CIFS VFS posted
Andrew Bartlett
abartlet at samba.org
Thu Jun 20 14:28:05 GMT 2002
Steven French wrote:
>
> Good question - at some point I need to look at that. Clearly the
> structure is quite a bit different between the two. Most visibly the mount
> code is in kernel in mine (I have no mount helper yet as smbfs does - I was
> planning on adding some tcp name to ip address resolution code in the Samba
> utility "net" though so it could do a "net use" more gracefully). I
> noticed that smbfs is getting some activity - e.g. I saw that Unicode
> patches were added to smbfs so that is no longer a difference between the
> two. Another difference is that I have hardlink support - to be precise
> I added native Windows hardlink support in the cifs vfs and 1/2 implemented
> symbolic links (via windows style reparse points - the reparse points are
> detected but the follow link is not working).

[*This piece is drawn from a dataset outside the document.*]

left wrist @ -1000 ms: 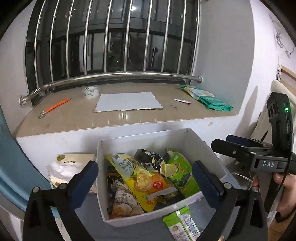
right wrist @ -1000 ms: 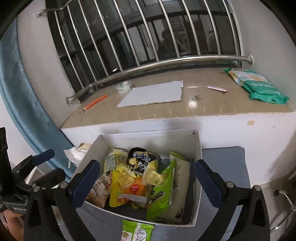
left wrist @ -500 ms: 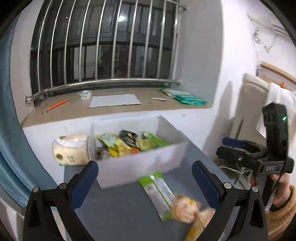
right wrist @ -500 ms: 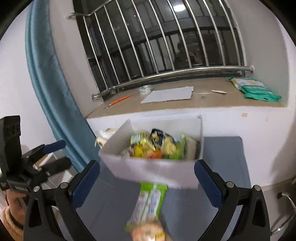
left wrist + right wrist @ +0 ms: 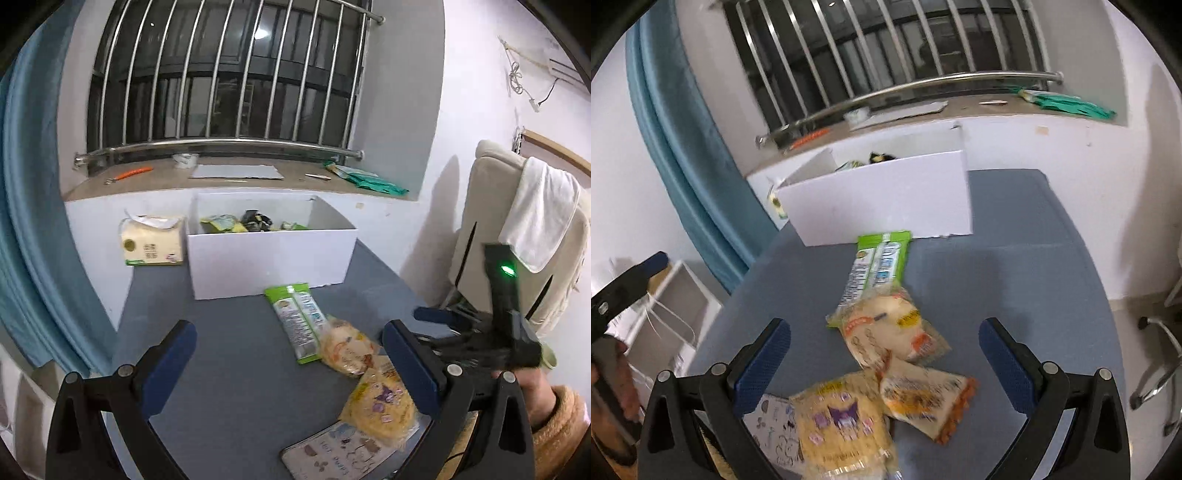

I don't implement the Unix
> extensions yet but will - I had focused on finding Windows equivalents for
> the Unix extensions which is harder than it sounds but important since
> Windows does not implement the Unix extensions.
>
> A few other differneces - the cifs vfs uses native ip addresses and either
> 445 or the RFC1001 port rather than netbios naming as smbfs's helper uses.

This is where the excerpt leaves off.